*YOUR INSTRUCTIONS:* Down to the last line, restate the listing below exactly.

*PROVIDED MATERIAL:*
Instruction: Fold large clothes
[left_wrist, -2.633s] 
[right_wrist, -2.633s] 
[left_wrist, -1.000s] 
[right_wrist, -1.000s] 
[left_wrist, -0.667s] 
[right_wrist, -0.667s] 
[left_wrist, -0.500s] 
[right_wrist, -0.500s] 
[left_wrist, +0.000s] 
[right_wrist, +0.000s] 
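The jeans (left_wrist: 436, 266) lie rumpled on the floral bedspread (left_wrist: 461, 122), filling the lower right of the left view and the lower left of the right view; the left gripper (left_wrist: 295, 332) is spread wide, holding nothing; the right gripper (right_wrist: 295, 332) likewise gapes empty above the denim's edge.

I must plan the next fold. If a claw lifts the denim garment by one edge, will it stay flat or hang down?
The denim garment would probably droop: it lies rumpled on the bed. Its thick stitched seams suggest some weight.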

*OUTPUT FOR THIS EXERCISE:*
Instruction: Fold large clothes
[left_wrist, -2.633s] 
[right_wrist, -2.633s] 
[left_wrist, -1.000s] 
[right_wrist, -1.000s] 
[left_wrist, -0.667s] 
[right_wrist, -0.667s] 
[left_wrist, -0.500s] 
[right_wrist, -0.500s] 
[left_wrist, +0.000s] 
[right_wrist, +0.000s] 
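The jeans (left_wrist: 436, 266) lie rumpled on the floral bedspread (left_wrist: 461, 122), filling the lower right of the left view and the lower left of the right view; the left gripper (left_wrist: 295, 332) is spread wide, holding nothing; the right gripper (right_wrist: 295, 332) likewise gapes empty above the denim's edge.

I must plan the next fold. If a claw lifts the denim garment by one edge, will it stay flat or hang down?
The denim garment would probably droop: it lies rumpled on the bed. Its thick stitched seams suggest some weight.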

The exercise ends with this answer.